> _Assigned task_: From the records below, please repeat exactly the line that has "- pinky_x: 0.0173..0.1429", the line that has "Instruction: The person", and every line between them, and nothing else.
%%
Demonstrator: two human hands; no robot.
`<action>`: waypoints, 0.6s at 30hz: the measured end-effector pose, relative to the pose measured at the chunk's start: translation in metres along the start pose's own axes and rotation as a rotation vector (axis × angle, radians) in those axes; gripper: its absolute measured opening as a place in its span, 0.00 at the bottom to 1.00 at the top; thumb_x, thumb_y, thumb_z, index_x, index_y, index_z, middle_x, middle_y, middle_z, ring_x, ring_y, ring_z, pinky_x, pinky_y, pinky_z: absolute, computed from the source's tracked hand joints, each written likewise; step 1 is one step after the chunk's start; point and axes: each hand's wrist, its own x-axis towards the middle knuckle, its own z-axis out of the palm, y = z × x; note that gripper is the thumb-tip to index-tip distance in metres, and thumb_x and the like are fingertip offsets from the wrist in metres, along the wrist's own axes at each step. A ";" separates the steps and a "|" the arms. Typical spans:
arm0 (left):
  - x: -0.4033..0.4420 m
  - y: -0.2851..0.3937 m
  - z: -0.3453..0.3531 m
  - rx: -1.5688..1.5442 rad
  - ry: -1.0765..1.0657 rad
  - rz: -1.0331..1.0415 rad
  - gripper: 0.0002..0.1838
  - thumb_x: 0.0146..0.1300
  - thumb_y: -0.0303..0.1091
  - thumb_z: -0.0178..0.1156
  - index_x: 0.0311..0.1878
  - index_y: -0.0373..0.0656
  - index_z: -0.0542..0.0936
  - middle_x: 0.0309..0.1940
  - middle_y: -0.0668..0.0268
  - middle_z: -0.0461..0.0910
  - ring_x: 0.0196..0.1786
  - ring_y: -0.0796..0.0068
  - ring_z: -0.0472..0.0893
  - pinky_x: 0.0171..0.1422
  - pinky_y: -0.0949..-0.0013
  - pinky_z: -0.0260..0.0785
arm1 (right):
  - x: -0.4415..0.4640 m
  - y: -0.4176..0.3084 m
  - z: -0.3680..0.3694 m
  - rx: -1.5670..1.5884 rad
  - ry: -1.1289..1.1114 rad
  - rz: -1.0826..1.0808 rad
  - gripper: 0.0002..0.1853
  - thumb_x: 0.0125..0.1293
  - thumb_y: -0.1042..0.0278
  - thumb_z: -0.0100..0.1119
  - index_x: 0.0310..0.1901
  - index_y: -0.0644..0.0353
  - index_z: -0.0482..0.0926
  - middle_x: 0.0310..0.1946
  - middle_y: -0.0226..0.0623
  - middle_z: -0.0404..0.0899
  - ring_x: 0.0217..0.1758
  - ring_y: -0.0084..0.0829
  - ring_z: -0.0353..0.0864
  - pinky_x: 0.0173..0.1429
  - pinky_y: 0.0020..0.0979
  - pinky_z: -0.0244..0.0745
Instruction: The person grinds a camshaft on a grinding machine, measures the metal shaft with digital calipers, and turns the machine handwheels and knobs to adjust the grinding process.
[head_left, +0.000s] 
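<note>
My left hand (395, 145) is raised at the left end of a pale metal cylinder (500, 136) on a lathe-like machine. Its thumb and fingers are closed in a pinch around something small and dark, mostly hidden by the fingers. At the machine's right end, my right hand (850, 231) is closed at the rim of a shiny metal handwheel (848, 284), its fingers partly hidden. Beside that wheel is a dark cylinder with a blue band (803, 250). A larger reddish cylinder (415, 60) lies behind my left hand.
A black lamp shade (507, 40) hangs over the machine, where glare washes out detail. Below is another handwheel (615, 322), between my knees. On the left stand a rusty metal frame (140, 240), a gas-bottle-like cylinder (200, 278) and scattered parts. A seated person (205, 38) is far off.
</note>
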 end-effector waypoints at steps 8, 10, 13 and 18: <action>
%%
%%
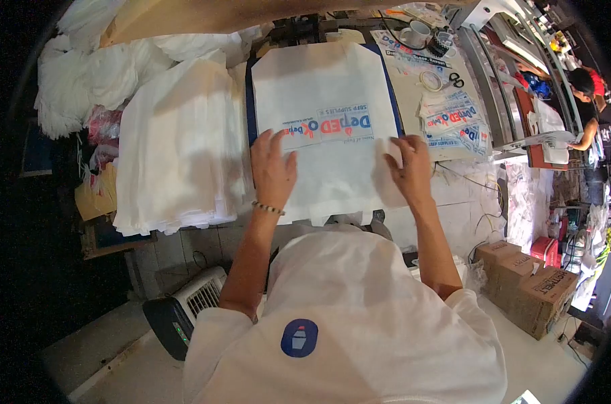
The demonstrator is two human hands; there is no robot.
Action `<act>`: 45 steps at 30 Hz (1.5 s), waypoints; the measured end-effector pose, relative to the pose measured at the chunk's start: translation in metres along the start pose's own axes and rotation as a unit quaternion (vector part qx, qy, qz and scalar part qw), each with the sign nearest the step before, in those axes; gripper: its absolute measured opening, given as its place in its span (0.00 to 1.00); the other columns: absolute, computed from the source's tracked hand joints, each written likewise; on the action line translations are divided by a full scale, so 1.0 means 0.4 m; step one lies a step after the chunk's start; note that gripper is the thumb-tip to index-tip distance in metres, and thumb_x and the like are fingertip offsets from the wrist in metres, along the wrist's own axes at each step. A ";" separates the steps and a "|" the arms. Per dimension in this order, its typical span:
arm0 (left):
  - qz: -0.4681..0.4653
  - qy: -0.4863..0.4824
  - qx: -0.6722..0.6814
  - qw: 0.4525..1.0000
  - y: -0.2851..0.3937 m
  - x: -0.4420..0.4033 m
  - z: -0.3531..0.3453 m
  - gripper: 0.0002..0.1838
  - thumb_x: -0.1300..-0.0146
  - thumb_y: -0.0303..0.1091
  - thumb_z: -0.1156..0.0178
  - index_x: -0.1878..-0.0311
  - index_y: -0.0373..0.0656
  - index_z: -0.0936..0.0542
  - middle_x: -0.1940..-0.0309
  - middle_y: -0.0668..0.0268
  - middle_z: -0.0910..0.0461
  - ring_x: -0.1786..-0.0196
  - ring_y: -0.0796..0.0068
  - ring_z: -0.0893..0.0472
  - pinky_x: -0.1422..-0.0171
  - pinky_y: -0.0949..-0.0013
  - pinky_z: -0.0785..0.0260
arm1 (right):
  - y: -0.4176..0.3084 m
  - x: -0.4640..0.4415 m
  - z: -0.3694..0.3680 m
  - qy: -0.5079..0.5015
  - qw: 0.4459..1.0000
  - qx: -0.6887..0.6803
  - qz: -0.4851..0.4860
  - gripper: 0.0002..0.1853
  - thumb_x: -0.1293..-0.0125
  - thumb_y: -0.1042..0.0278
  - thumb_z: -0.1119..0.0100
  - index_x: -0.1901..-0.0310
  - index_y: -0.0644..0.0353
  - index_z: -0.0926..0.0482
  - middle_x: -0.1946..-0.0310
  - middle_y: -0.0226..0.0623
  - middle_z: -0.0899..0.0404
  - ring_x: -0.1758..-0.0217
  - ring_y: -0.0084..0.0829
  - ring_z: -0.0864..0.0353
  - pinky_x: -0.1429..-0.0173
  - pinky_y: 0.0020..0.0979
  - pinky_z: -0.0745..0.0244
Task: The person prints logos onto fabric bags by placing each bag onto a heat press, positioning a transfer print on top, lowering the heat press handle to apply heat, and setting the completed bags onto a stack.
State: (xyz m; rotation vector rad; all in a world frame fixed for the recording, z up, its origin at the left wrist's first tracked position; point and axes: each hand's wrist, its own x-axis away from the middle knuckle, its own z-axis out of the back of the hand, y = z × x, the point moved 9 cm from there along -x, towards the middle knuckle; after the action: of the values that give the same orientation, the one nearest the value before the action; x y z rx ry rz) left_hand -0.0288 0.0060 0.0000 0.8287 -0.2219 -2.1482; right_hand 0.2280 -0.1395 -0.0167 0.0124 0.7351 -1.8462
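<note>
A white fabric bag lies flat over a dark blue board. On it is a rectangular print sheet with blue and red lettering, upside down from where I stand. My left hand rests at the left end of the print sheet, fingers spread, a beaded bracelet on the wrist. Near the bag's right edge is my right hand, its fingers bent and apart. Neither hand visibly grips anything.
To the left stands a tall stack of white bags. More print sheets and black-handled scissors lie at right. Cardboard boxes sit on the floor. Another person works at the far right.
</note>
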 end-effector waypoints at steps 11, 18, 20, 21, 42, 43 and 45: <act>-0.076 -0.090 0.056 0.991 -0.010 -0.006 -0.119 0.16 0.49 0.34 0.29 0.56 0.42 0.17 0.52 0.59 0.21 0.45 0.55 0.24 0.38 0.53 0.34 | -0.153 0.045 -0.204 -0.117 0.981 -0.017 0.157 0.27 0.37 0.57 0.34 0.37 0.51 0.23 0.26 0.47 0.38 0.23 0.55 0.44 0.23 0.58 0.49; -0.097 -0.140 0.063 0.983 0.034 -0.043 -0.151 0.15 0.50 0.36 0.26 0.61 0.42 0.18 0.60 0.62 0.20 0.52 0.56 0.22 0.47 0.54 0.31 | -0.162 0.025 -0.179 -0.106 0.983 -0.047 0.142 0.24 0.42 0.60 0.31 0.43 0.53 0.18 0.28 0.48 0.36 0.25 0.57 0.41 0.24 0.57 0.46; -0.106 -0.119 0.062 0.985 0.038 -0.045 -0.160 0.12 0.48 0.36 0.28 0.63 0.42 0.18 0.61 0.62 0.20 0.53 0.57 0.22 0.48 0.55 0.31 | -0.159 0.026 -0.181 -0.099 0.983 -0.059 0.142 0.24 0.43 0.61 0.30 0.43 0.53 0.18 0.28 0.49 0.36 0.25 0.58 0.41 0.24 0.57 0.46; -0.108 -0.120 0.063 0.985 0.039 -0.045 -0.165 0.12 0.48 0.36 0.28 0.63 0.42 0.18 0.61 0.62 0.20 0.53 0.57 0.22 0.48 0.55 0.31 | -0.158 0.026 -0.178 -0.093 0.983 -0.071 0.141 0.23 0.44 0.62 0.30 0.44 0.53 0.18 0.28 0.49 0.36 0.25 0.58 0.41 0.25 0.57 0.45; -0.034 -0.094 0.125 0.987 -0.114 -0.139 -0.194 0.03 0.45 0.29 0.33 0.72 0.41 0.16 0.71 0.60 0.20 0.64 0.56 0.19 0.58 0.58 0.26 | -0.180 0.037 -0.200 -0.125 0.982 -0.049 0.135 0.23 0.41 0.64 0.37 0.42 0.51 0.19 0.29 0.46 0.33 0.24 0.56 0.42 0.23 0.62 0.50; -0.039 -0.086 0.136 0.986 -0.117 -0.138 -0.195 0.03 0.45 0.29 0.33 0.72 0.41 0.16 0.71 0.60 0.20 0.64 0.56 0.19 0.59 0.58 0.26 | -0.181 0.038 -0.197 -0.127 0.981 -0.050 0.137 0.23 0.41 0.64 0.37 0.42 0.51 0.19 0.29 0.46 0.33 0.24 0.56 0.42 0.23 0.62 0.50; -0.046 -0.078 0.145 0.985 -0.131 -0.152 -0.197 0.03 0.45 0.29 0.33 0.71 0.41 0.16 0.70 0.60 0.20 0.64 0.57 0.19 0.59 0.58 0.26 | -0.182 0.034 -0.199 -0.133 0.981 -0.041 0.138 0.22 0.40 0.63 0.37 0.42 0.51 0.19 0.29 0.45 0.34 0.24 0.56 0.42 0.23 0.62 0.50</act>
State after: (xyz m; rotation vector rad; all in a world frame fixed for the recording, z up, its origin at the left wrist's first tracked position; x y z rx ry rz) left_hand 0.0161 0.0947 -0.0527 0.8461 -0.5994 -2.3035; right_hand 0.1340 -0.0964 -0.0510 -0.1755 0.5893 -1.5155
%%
> _Exercise solution_:
  - pinky_x: 0.0173..0.1429
  - pinky_y: 0.0020..0.0979
  - pinky_z: -0.0244..0.0745
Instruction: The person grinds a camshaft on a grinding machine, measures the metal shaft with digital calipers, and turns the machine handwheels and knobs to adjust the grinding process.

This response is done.